__AIM OF THE TASK__
Although pictures appear in the entries below, leave them out and print exactly the lines from the first line through the line containing "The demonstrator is".

*** THE RECORDS ***

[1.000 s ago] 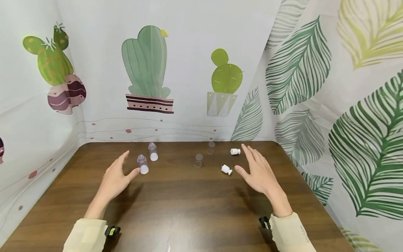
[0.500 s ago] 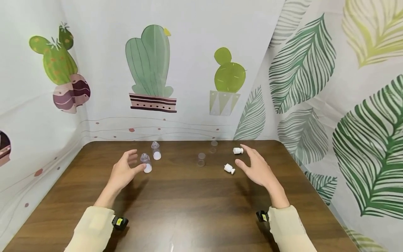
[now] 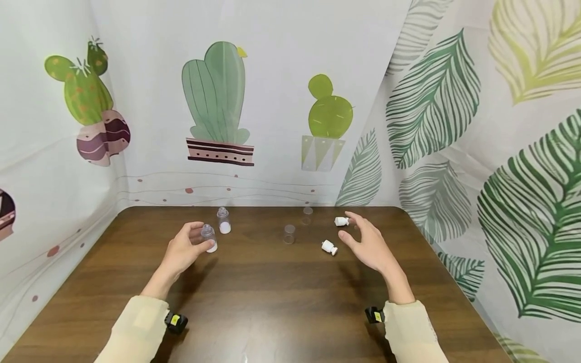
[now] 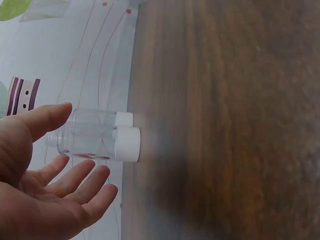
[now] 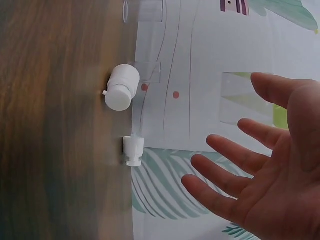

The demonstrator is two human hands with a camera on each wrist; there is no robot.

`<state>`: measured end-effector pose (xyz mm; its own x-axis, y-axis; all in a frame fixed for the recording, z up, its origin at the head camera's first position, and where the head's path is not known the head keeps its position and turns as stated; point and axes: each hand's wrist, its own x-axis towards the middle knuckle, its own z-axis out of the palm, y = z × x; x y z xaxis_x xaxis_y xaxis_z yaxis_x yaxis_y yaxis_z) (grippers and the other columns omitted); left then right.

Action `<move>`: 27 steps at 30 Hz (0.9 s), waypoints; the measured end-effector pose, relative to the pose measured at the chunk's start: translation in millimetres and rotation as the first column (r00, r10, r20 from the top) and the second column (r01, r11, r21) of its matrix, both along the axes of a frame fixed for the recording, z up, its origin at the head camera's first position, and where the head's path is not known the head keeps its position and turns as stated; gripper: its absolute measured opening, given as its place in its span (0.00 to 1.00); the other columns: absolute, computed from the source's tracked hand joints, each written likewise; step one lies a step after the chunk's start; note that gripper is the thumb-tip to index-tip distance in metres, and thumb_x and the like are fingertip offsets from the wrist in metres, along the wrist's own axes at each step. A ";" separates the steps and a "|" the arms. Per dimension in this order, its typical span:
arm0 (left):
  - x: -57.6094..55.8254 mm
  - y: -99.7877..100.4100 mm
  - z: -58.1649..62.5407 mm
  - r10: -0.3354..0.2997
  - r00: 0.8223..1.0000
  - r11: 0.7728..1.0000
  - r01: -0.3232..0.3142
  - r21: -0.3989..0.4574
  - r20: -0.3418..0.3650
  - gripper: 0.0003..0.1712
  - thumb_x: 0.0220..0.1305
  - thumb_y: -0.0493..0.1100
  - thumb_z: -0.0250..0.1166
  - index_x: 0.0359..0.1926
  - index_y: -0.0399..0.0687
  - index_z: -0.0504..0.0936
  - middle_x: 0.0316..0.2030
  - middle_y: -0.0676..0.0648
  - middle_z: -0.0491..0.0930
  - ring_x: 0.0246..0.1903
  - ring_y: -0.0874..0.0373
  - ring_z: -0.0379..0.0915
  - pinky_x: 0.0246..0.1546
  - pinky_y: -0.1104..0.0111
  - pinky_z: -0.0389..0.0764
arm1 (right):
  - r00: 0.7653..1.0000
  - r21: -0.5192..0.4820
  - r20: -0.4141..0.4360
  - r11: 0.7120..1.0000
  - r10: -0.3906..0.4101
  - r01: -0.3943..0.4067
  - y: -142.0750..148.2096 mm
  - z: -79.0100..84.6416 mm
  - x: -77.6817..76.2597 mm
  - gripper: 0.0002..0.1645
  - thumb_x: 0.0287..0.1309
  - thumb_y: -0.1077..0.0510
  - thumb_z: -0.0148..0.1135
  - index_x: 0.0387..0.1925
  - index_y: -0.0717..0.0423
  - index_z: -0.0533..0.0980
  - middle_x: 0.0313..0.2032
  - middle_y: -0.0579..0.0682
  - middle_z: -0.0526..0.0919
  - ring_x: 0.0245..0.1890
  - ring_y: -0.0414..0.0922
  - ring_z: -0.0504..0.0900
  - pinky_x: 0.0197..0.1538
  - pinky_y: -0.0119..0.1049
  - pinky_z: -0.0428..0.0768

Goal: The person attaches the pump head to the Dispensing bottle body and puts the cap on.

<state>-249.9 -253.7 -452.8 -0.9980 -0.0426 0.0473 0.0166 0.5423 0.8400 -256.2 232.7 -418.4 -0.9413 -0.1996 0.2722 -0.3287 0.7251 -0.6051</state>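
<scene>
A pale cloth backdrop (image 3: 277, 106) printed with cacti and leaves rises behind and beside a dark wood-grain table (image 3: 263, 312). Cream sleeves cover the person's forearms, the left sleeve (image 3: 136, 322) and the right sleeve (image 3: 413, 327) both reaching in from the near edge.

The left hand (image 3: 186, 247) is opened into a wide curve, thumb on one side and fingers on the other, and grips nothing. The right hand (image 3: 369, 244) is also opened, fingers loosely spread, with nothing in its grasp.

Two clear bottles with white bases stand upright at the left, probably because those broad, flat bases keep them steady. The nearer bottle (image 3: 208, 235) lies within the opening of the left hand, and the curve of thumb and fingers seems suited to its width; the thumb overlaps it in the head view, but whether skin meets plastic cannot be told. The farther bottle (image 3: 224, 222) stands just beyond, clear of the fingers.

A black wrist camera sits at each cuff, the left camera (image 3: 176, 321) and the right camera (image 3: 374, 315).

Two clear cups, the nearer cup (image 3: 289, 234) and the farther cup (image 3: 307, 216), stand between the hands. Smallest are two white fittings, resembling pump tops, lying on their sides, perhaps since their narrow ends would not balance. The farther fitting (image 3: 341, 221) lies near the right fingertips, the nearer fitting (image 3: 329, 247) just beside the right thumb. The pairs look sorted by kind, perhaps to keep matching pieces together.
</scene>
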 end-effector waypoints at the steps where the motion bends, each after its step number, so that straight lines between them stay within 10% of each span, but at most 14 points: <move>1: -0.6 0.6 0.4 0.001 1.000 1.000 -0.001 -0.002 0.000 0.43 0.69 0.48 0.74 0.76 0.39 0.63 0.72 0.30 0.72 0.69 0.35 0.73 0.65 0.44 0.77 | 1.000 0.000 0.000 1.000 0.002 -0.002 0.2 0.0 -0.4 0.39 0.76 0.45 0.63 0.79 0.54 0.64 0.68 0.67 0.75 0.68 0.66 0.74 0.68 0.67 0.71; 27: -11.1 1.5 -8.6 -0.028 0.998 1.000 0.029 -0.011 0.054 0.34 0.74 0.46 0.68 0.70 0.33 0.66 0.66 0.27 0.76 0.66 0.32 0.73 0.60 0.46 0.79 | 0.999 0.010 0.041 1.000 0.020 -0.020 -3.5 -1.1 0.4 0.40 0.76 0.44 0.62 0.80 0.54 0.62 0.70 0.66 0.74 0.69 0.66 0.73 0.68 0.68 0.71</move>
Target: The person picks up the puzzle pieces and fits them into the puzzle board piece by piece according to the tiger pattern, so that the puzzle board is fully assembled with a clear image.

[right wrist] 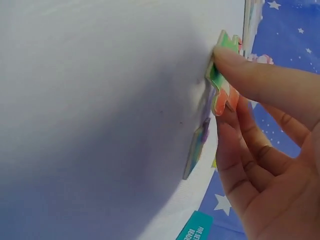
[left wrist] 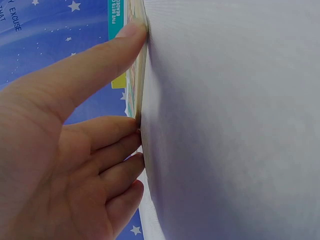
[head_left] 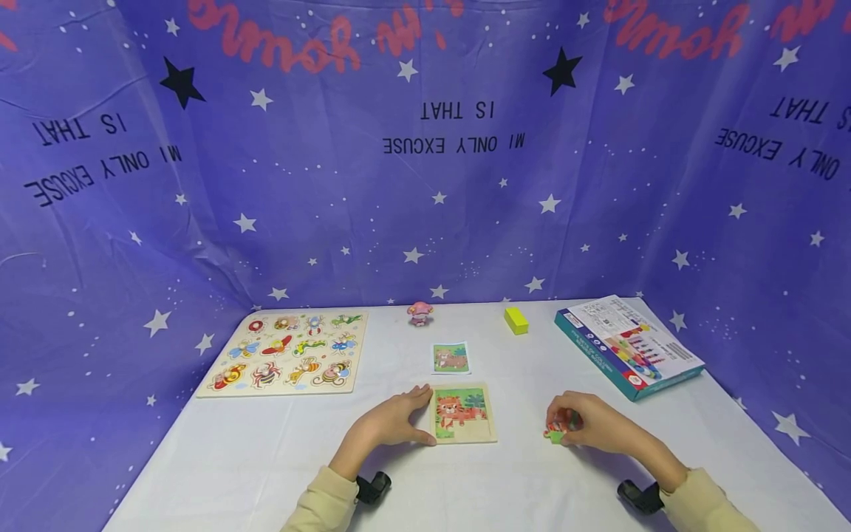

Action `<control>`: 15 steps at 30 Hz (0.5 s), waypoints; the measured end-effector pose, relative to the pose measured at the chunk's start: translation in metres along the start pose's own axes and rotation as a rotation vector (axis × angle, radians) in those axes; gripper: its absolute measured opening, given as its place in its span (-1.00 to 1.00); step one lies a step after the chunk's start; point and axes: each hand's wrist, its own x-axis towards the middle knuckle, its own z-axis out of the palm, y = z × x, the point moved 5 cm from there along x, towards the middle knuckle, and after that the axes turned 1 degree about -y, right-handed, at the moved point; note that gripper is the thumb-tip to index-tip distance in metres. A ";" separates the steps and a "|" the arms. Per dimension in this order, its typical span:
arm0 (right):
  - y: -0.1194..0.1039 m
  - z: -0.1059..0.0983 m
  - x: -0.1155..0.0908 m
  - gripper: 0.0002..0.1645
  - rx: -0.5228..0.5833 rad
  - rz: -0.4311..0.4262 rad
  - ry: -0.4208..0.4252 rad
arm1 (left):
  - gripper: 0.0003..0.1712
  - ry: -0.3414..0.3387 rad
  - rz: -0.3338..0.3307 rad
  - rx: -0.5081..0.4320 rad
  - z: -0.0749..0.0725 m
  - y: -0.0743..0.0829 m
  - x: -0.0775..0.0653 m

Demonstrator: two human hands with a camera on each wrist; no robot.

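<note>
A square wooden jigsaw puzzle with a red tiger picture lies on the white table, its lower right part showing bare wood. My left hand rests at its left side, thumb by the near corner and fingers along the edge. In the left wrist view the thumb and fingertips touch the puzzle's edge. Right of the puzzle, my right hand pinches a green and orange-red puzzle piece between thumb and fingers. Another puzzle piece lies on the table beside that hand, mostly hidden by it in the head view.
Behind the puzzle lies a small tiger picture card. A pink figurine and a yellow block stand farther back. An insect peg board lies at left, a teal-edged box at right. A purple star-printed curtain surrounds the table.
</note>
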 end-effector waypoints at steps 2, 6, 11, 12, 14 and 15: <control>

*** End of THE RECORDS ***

__COMPLETED TASK__
[1.000 s ago] 
[0.500 s ago] 
[now] 
[now] 
[now] 

The demonstrator is two human hands with a camera on each wrist; there is no robot.

No more output is required for this exercise.